Department of Psychiatry and Psychotherapy, LVR-Hospital Essen, Faculty of Medicine, University of Duisburg-Essen, Essen, Germany.

2 papers in the library · 46 citations · publishing 2020-2022

Papers

Prevalence of Novel Psychoactive Substance (NPS) Use in Patients Admitted to Drug Detoxification Treatment

Frontiers in Psychiatry July 7, 2020 Michael Specka, Thomas Kuhlmann, Jürgen Sawazki et al. 42 citations

Among patients undergoing in-patient detoxification from illicit drugs in Germany, use of novel psychoactive substances (NPS) was rare. About 32% reported having tried synthetic cannabimimetics at least once in their lifetime, but usually only a few times, and nearly no one had used them in the 30 days before admission. Urine analysis confirmed the low recent use. In contrast, lifetime and current use of opiates, alcohol, cocaine, benzodiazepines, and cannabis was high. An important reason given for trying NPS was that they were not detected by drug testing in prisons or treatment facilities. A notable finding was that 18% reported regular unprescribed pregabalin use during their lifetime, and 20% had recently used it, indicating diversion of legal medications is a serious concern.

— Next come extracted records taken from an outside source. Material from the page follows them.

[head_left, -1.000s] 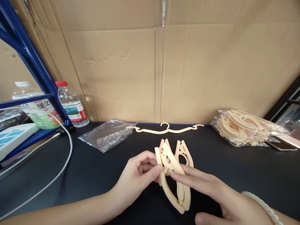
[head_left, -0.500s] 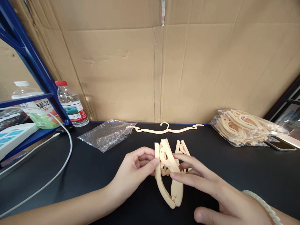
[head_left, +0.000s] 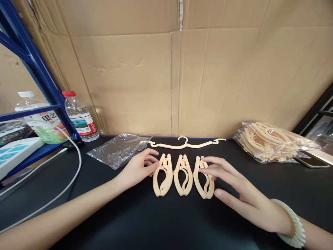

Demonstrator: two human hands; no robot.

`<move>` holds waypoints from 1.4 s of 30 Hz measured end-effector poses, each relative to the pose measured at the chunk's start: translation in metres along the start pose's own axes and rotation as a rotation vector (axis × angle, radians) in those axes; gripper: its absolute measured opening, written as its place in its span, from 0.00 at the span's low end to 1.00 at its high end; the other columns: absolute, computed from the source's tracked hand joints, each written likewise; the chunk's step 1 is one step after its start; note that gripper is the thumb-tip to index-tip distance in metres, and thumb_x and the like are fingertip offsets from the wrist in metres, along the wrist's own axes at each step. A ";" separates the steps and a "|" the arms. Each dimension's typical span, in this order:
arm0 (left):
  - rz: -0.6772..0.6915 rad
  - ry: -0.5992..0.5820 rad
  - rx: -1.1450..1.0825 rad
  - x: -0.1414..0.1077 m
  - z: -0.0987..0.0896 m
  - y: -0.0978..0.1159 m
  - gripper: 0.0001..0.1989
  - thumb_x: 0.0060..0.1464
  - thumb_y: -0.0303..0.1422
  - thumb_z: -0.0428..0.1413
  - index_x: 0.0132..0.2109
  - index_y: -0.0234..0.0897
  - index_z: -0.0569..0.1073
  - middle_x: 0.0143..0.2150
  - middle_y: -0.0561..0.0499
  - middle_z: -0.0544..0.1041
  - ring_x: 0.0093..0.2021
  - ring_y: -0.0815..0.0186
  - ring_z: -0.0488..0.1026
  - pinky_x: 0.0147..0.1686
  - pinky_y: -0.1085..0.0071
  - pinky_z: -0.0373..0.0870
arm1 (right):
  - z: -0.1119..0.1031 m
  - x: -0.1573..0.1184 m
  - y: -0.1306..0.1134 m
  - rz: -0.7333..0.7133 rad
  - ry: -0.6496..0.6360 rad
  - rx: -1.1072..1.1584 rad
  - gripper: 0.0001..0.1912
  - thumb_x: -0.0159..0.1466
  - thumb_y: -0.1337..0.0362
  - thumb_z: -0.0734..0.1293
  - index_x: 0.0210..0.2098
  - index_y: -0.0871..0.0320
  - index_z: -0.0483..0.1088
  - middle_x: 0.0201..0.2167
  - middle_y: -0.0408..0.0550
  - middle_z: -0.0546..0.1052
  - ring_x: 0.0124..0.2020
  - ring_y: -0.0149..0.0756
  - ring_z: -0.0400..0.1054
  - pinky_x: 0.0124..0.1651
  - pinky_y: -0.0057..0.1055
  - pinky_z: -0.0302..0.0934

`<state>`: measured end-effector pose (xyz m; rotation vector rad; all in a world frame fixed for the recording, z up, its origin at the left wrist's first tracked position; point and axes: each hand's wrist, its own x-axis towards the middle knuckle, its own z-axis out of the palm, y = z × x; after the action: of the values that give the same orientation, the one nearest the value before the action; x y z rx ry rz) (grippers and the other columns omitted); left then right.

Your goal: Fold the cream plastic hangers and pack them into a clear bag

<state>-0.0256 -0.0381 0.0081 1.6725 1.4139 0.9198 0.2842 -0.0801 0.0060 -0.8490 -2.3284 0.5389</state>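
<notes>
Hangers (head_left: 177, 176) are cream, table (head_left: 145, 222) black, bottle cap (head_left: 69, 93) red — phone (head_left: 313, 161) perhaps greyish.

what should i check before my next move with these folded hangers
1. Three folded hangers side by side on the table: ok
2. Left hand gripping the leftmost one: cannot tell, contact unclear
3. Right hand open, thumb away from its other fingers: ok
4. Unfolded hanger lying behind the row: ok
5. Flat plastic bag away from the unfolded hanger: not ok, they overlap in view
</notes>
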 end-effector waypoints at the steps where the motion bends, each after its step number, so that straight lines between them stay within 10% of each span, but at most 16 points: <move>1: 0.048 -0.003 0.071 -0.001 -0.001 0.000 0.16 0.49 0.37 0.59 0.44 0.36 0.71 0.40 0.47 0.78 0.30 0.65 0.74 0.27 0.71 0.73 | -0.001 0.001 0.002 -0.002 0.017 -0.009 0.21 0.69 0.62 0.59 0.61 0.50 0.62 0.64 0.54 0.59 0.65 0.45 0.54 0.64 0.44 0.56; 9: 0.422 -0.267 0.488 -0.024 -0.015 0.020 0.24 0.46 0.37 0.64 0.52 0.46 0.73 0.49 0.49 0.73 0.45 0.59 0.72 0.41 0.70 0.73 | -0.009 0.008 0.013 -0.139 -0.088 -0.306 0.17 0.69 0.62 0.61 0.55 0.58 0.67 0.35 0.51 0.73 0.36 0.38 0.68 0.39 0.34 0.67; 15: 0.497 -0.541 0.459 -0.029 -0.017 0.027 0.21 0.49 0.27 0.61 0.51 0.47 0.74 0.55 0.49 0.71 0.50 0.58 0.71 0.47 0.70 0.70 | -0.004 0.006 0.007 -0.166 -0.211 -0.397 0.19 0.68 0.60 0.62 0.58 0.55 0.64 0.39 0.51 0.71 0.37 0.38 0.68 0.39 0.33 0.65; 42: 0.775 -0.116 0.664 -0.019 0.022 -0.009 0.05 0.61 0.29 0.53 0.43 0.37 0.72 0.50 0.45 0.74 0.54 0.59 0.68 0.51 0.64 0.71 | 0.000 0.007 0.016 -0.068 -0.270 -0.335 0.14 0.69 0.66 0.61 0.53 0.55 0.66 0.45 0.51 0.69 0.42 0.39 0.67 0.43 0.35 0.66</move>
<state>-0.0130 -0.0584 -0.0108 2.8379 1.0324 0.7454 0.2871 -0.0635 -0.0002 -0.8874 -2.7352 0.2476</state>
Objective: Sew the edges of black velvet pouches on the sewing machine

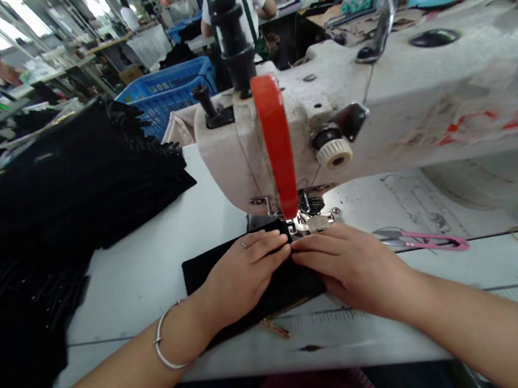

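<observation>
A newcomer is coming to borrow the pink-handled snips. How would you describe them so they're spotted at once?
Start from the white sewing machine with the red bar on its head. On the pale tabletop below its arm, look just right of the person's right hand. The snips lie there, their bright pink handle setting them apart from the black fabric.

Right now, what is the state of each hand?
Left hand: open, laid on the black fabric.
Right hand: on its right side; grip cannot be told.
</observation>
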A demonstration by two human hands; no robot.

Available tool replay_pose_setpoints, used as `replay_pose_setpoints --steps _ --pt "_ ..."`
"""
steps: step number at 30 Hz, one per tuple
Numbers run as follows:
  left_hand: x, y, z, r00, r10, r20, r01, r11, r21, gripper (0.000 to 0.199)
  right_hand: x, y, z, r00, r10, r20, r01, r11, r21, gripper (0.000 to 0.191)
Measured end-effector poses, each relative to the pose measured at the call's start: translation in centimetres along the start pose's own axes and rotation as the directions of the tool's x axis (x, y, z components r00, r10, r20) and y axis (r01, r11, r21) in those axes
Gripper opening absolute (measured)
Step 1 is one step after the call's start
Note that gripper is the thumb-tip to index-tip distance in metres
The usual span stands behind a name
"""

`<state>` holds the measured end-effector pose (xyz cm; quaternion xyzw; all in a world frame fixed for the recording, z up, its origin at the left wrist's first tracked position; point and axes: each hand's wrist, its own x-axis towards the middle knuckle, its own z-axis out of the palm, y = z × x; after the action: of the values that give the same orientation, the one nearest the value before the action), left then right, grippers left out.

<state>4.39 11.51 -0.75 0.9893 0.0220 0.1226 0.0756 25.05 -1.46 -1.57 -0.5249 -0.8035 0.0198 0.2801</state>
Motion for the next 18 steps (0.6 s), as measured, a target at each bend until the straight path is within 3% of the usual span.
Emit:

Differences between users' and addiction medicine experts' harm and benefit assessments of licit and illicit psychoactive drugs: Input for psychoeducation and legalization/restriction debates.

Frontiers in psychiatry January 1, 2022 Udo Bonnet, Michael Specka, Ann-Kristin Kanti et al. 4 citations

Substance-dependent users and addiction medicine experts rank the harms of traditional illicit drugs (heroin, cocaine, amphetamines) highest, with alcohol and benzodiazepines also in a top-harm tier. Both groups place methadone, nicotine, and cannabis in the midrange, and buprenorphine and psychotropic mushrooms at the lowest harm level. Users rate the benefits of traditional illicit drugs, cannabis, and nicotine more positively than experts do, while experts judge methadone as significantly less harmful than users do. Users attribute the most benefits to buprenorphine, methadone, and cannabis, likely reflecting that over 50% of the user sample sought opiate detoxification treatment. The findings inform psychoeducation and policy debates.